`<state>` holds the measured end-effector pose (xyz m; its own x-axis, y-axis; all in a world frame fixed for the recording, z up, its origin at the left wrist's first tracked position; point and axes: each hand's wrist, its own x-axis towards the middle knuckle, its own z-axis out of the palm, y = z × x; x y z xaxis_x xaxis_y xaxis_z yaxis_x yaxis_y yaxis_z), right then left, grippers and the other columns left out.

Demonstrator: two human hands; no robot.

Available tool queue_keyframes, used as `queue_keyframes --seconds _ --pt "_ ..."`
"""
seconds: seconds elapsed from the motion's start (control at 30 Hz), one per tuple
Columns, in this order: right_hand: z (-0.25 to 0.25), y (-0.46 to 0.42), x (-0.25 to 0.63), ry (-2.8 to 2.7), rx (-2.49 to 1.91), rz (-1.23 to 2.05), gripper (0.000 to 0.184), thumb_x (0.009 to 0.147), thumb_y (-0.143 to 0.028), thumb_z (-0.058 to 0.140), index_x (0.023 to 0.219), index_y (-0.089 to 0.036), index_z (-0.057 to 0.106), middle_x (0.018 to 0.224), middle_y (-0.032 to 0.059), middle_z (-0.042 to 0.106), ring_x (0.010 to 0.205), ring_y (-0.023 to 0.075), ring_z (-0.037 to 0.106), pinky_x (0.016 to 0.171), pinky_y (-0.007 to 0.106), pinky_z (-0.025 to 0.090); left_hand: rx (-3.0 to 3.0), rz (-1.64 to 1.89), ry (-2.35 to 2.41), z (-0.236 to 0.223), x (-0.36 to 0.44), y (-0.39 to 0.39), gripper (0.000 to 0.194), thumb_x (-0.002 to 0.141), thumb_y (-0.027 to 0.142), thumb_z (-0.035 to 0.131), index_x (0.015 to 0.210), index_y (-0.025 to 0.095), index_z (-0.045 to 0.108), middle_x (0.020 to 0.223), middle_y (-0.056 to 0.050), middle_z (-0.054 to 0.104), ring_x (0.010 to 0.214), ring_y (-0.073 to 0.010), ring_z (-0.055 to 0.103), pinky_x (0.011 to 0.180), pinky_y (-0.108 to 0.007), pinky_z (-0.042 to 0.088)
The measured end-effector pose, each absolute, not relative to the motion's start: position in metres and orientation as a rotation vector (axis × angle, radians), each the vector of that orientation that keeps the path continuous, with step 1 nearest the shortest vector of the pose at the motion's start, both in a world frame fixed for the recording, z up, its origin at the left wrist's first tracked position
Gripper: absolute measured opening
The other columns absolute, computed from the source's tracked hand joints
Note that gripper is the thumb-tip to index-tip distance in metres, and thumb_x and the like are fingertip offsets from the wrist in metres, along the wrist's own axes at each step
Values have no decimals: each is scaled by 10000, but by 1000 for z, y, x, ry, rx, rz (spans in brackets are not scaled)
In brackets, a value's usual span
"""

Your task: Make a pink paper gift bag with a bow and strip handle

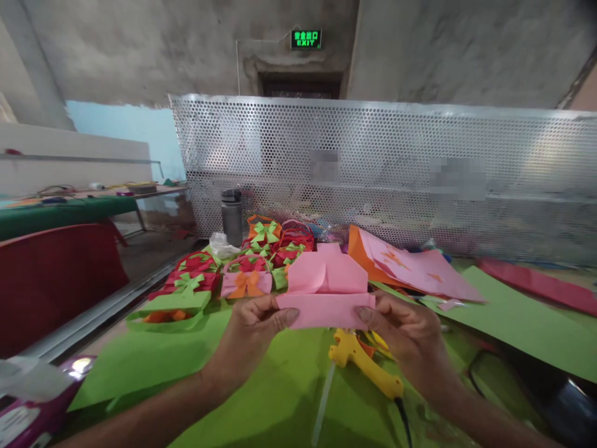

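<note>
2 bare hands, left hand [252, 330] and right hand [405, 336], pinch a folded pink paper piece [326, 308], mid-frame; lower left, a small open green paper bag [135, 322] holds orange bits [166, 316].

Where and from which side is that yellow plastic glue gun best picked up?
Probably by its handle, from the right: that slim part slants out that way to the black cord, clear of the translucent glue stick.

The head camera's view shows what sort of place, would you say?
Probably a small craft workshop: paper bags with bows crowd the table, a yellow glue gun lies there, and a green exit sign hangs on the bare wall.
</note>
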<state>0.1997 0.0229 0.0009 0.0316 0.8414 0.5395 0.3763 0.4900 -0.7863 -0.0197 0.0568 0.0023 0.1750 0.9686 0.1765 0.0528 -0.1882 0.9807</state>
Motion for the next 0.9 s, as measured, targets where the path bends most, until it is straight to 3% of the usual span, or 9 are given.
queue_keyframes --seconds 0.13,0.2,0.3,0.47,0.67,0.8,0.9 --pt "1 22 199 -1589 -1050 500 314 806 -313 570 560 -194 416 629 -23 468 588 113 410 549 250 330 1428 1185 994 4 -18 56 180 609 296 734 576 142 648 566 25 593 542 -84 480 506 -180 357" --pt "2 20 198 -1598 -1052 473 311 803 -315 572 561 -195 417 620 -23 461 586 114 408 549 250 334 1342 1197 942 3 -18 57 159 595 265 754 694 161 684 634 22 637 587 -93 523 546 -183 399" --pt "3 18 197 -1627 -1070 422 312 802 -313 570 558 -195 416 587 -34 429 558 108 387 543 248 330 1198 1211 854 -2 -18 58 307 576 207 776 871 225 689 701 46 667 612 -78 550 579 -170 429" --pt "4 17 196 -1638 -1050 404 317 808 -290 565 562 -197 388 588 -41 417 553 99 388 536 232 334 1255 1094 703 -5 -19 57 202 647 201 736 847 210 707 808 19 695 709 -92 581 661 -183 454" --pt "4 15 195 -1663 -1055 350 291 809 -277 563 571 -193 417 626 -22 498 588 107 454 553 226 358 1311 1069 741 -1 -20 58 278 655 222 732 930 219 693 838 4 693 723 -107 572 639 -192 452" --pt "3 12 194 -1670 -1055 303 303 809 -261 557 559 -194 398 593 -35 467 559 97 433 531 213 348 1362 1089 745 0 -20 59 88 667 236 720 740 188 705 676 28 646 579 -63 490 534 -153 389" --pt "3 13 194 -1676 -1070 316 306 811 -266 552 567 -197 381 581 -43 429 543 93 412 515 210 339 1397 1100 730 -3 -21 60 120 697 265 693 632 166 684 600 30 590 548 -59 451 518 -157 360"
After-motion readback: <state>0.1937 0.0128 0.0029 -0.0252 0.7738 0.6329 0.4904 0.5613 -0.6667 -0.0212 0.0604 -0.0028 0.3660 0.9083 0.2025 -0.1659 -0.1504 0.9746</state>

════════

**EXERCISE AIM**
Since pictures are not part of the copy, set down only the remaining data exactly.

**EXERCISE SOLUTION**
`<state>` holds the measured end-effector pose (xyz m; its own x-axis, y-axis; all in a world frame fixed for the recording, z up, its origin at the left wrist's first tracked position; point and axes: each hand's wrist, its own x-axis towards the middle knuckle, its own z-axis out of the palm, y = z × x; x y z xaxis_x xaxis_y xaxis_z yaxis_x yaxis_y yaxis_z), right then left, grippers and the other columns left out.

Demonstrator: two human hands; no robot.

Available tool queue_keyframes, used as `queue_keyframes --seconds _ --pt "_ ..."`
"""
seconds: seconds elapsed from the motion's start (control at 30 Hz), one per tuple
Columns, in this order: right_hand: z (-0.25 to 0.25), y (-0.46 to 0.42), x (-0.25 to 0.63), ry (-2.8 to 2.7), rx (-2.49 to 1.91), rz (-1.23 to 2.05), gripper (0.000 to 0.184), thumb_x (0.009 to 0.147), thumb_y (-0.143 to 0.028), thumb_z (-0.058 to 0.140), index_x (0.023 to 0.219), index_y (-0.089 to 0.036), index_z (-0.057 to 0.106), middle_x (0.018 to 0.224), middle_y (-0.032 to 0.059), middle_z (-0.042 to 0.106), ring_x (0.010 to 0.205), ring_y (-0.023 to 0.075), ring_z (-0.037 to 0.106), pinky_x (0.016 to 0.171), pinky_y (-0.007 to 0.106), pinky_z (-0.025 to 0.090); left_hand: rx (-3.0 to 3.0), rz (-1.64 to 1.89), ry (-2.35 to 2.41), z (-0.236 to 0.223), x (-0.36 to 0.44), y (-0.39 to 0.39), gripper (0.000 to 0.194), thumb_x (-0.002 to 0.141), thumb_y (-0.027 to 0.142), thumb_z (-0.035 to 0.131), index_x (0.015 to 0.210), index_y (-0.025 to 0.095), index_z (-0.045 to 0.108), middle_x (0.020 to 0.223), middle_y (-0.056 to 0.050), middle_z (-0.054 to 0.104), ring_x (0.010 to 0.214), ring_y (-0.073 to 0.010), ring_z (-0.055 to 0.103), pinky_x (0.011 to 0.180), pinky_y (-0.108 to 0.007), pinky_z (-0.042 to 0.088)
The measured end-effector pose, each absolute, not relative to the motion's start: position in metres and orientation as a rotation vector (axis × angle, radians), each the vector of that orientation that keeps the path continuous, with step 1 nearest the shortest vector of the pose at the motion's start, both in a world frame fixed for the recording, z up, its origin at the left wrist's first tracked position
Gripper: absolute measured opening
The other columns absolute, computed from the source's tracked hand joints
Note that gripper is the thumb-tip to index-tip distance in metres, and thumb_x and the like are fingertip offsets from the wrist in metres, along the wrist's own axes at each step
Values have no decimals: each is scaled by 10000, but by 1000 for z, y, x, ry, rx, rz (spans in brackets are not scaled)
In brackets, a value's usual span
"""

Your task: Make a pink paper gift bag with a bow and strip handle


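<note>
2 bare hands, left hand [252, 330] and right hand [405, 336], pinch a folded pink paper piece [326, 308], mid-frame; lower left, a small open green paper bag [135, 322] holds orange bits [166, 316].

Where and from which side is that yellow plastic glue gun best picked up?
Probably by its handle, from the right: that slim part slants out that way to the black cord, clear of the translucent glue stick.

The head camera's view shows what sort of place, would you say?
Probably a small craft workshop: paper bags with bows crowd the table, a yellow glue gun lies there, and a green exit sign hangs on the bare wall.
</note>
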<state>0.1997 0.0229 0.0009 0.0316 0.8414 0.5395 0.3763 0.4900 -0.7863 -0.0197 0.0568 0.0023 0.1750 0.9686 0.1765 0.0528 -0.1882 0.9807</state>
Motion for the next 0.9 s, as measured, targets where the path bends most, until it is straight to 3% of the usual span, or 9 are given.
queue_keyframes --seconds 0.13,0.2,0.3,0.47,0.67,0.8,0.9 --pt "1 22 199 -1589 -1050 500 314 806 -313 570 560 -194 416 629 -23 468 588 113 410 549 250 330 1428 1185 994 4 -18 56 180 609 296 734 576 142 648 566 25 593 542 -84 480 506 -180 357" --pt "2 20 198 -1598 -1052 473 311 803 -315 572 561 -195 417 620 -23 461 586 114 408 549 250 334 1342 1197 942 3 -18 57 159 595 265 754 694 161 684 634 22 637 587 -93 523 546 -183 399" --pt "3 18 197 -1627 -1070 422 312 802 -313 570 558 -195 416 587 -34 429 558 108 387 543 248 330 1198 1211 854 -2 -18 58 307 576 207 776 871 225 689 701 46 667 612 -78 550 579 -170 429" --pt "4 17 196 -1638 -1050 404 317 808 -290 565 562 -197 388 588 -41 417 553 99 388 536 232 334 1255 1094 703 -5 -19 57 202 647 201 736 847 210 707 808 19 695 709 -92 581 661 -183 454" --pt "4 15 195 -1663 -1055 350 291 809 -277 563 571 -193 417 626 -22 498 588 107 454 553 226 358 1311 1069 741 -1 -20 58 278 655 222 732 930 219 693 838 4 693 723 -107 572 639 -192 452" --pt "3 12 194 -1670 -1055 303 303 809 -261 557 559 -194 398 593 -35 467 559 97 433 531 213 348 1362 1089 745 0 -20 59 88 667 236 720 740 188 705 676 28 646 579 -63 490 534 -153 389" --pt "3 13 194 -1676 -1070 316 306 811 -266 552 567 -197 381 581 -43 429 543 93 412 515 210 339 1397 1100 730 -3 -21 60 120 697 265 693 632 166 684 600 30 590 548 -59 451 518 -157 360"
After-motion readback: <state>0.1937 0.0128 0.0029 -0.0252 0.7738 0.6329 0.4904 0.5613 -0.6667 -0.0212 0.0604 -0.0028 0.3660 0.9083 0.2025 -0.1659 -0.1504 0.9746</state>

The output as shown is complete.